Pornchai Saosri (1989 – November 8, 2015) was a Thai man who claimed to be 8 ft 9.9 in (2.69m) but this is not verified by Guinness World Records. He was last measured to be around 8 feet 5.2 inches.

Biography 
Pornchai Saosri made his first appearance in the public news when in 2009 he measured 7 ft 6 in (228cm). He next appeared in 2012 when he measured 7 ft 6.6 in (230cm). His next news recorded appearance was in 2013 when he grew to 8 ft 5.2 in (257cm) which he measured for his id card renewal.

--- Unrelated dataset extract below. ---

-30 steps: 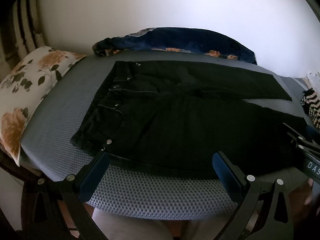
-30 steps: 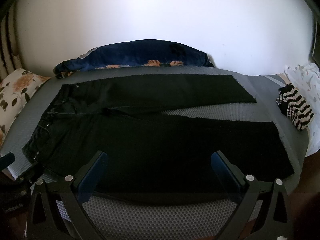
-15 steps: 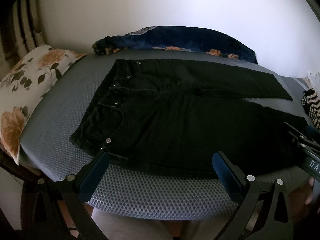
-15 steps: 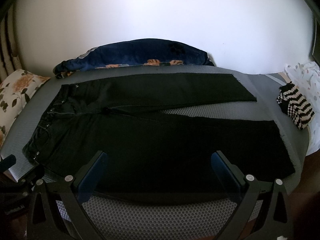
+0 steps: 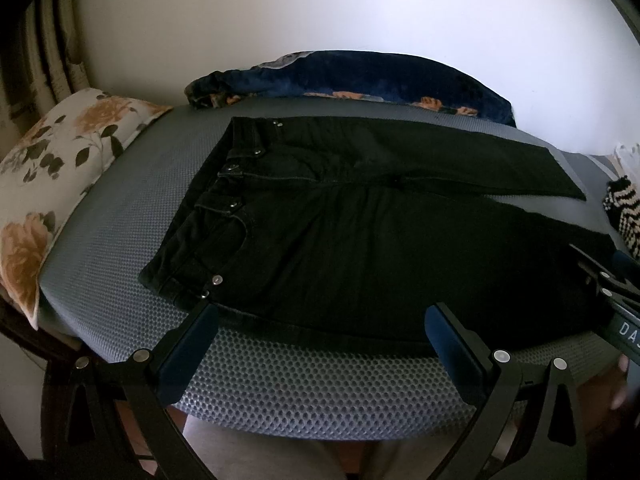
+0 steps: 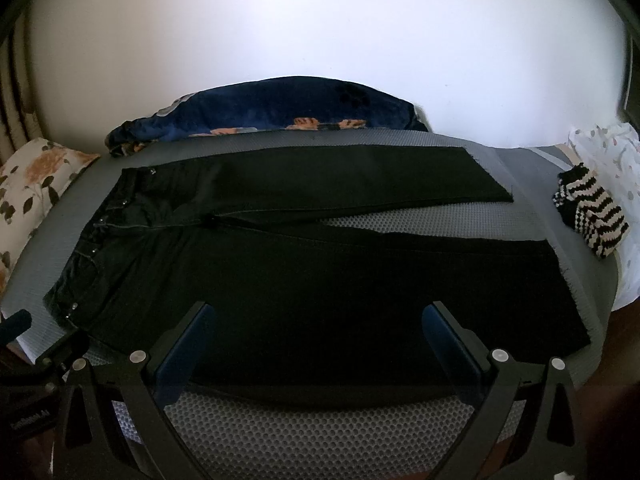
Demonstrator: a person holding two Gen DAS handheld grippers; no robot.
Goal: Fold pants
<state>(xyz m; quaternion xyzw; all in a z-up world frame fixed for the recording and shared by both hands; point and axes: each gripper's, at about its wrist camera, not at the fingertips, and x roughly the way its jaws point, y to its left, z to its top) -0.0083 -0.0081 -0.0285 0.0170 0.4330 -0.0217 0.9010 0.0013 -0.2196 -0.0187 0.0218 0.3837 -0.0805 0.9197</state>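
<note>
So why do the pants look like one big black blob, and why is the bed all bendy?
In both wrist views the white wall glows brightly, so the black pants turn nearly featureless; in the left view only the waist rivets glint. The fisheye lens bows the grey mattress and darkens the corners. The open left tongs and open right tongs look oversized because they sit near the lens.
</note>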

Although his claim wasn't recognized by Guinness World Records, he was taller than official record holder Sultan Kösen by 2.2 inches (5.5cm) which made him the tallest living human at the time. He died in 2015 aged 26 of hypertension. By that point, he was claimed to be 8 ft 9.9 in (269cm) and weighed 135 kg which, if true, would make him the 2nd tallest human ever recorded.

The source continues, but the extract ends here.